WHAT IS BEING ASKED:
Please take the lines from the one holding "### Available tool" through the one holding "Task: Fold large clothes" in the data below and copy them exactly.
====== INFORMATION GIVEN
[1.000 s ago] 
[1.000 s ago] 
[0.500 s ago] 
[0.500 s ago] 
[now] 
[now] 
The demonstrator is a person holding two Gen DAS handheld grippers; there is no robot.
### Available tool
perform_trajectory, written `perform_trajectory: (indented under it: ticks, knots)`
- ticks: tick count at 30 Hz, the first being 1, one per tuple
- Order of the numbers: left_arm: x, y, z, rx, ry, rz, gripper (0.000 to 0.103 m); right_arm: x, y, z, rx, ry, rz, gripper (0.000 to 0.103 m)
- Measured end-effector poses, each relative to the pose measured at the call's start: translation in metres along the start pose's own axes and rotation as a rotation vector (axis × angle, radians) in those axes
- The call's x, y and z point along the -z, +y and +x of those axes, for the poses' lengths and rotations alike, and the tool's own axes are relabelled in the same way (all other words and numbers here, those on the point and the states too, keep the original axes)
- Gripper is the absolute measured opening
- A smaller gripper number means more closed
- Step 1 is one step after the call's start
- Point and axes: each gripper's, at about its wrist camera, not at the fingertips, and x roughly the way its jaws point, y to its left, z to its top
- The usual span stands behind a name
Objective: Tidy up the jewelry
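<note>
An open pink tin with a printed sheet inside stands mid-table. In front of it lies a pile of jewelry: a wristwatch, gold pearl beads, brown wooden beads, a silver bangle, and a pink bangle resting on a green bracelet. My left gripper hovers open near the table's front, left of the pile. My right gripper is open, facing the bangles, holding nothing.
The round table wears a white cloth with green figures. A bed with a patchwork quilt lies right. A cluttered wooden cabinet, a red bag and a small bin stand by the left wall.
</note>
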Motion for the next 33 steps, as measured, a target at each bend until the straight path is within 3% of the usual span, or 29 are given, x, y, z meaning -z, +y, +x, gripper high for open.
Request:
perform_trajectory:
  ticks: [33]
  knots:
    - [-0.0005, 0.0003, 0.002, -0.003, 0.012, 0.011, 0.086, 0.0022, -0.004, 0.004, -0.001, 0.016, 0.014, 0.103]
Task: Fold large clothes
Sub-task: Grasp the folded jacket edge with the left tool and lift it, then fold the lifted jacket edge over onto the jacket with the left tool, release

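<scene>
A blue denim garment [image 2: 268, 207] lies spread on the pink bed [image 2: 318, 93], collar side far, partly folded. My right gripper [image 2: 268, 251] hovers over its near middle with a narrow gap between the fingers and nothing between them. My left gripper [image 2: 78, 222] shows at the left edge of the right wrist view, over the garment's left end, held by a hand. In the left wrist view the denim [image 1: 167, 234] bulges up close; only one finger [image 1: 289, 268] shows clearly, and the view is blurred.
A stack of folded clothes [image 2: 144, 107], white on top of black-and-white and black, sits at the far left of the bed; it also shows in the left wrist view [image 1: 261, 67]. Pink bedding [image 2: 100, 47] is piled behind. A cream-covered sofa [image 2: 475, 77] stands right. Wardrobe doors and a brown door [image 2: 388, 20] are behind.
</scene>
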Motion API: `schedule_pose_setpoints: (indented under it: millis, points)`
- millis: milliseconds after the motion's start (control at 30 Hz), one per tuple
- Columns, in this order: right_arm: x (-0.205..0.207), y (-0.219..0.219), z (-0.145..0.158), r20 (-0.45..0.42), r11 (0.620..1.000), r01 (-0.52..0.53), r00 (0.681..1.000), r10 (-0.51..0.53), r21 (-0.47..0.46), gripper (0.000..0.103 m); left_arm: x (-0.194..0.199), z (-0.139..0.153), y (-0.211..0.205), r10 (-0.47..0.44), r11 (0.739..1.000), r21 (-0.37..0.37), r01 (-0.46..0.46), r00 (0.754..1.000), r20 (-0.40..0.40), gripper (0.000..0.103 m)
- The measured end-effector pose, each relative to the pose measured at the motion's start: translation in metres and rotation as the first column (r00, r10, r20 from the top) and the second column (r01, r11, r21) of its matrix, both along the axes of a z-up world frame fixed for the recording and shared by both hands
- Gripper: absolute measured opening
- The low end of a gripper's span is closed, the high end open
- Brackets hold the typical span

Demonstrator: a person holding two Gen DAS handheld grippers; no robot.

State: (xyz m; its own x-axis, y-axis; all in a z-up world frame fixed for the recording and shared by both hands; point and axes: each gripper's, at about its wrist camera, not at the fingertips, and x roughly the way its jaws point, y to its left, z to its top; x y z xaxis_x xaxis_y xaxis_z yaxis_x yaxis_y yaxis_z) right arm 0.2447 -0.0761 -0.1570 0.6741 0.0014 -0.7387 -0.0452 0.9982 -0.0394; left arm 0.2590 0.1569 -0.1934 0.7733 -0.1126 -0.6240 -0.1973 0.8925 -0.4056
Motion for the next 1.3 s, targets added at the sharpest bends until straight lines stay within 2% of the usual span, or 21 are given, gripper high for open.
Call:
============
TASK RESULT:
### Available tool
perform_trajectory, written `perform_trajectory: (indented under it: ticks, knots)`
- ticks: tick count at 30 Hz, the first being 1, one per tuple
- Order of the numbers: left_arm: x, y, z, rx, ry, rz, gripper (0.000 to 0.103 m); right_arm: x, y, z, rx, ry, rz, gripper (0.000 to 0.103 m)
- Measured end-effector poses, each relative to the pose measured at the call's start: translation in metres along the start pose's own axes and rotation as a rotation vector (axis × angle, radians) in those axes
- The call's x, y and z point along the -z, +y and +x of those axes, for the poses' lengths and rotations alike, and the tool's own axes are relabelled in the same way (all other words and numbers here, those on the point and the states too, keep the original axes)
- Gripper is the absolute measured opening
- A smaller gripper number means more closed
- Step 1 is one step after the call's start
- Point and axes: each gripper's, at about its wrist camera, not at the fingertips, and x roughly the way its jaws point, y to its left, z to its top
- The usual span stands behind a name
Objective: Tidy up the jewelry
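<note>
An open pink tin with a printed sheet inside stands mid-table. In front of it lies a pile of jewelry: a wristwatch, gold pearl beads, brown wooden beads, a silver bangle, and a pink bangle resting on a green bracelet. My left gripper hovers open near the table's front, left of the pile. My right gripper is open, facing the bangles, holding nothing.
The round table wears a white cloth with green figures. A bed with a patchwork quilt lies right. A cluttered wooden cabinet, a red bag and a small bin stand by the left wall.
</note>
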Motion for the next 33 steps, as measured, a target at each bend until the straight path is within 3% of the usual span, or 29 are given, x, y, z meaning -z, +y, +x, gripper high for open.
Request:
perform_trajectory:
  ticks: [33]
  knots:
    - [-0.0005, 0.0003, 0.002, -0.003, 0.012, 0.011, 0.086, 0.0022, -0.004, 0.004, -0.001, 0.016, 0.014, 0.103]
Task: Fold large clothes

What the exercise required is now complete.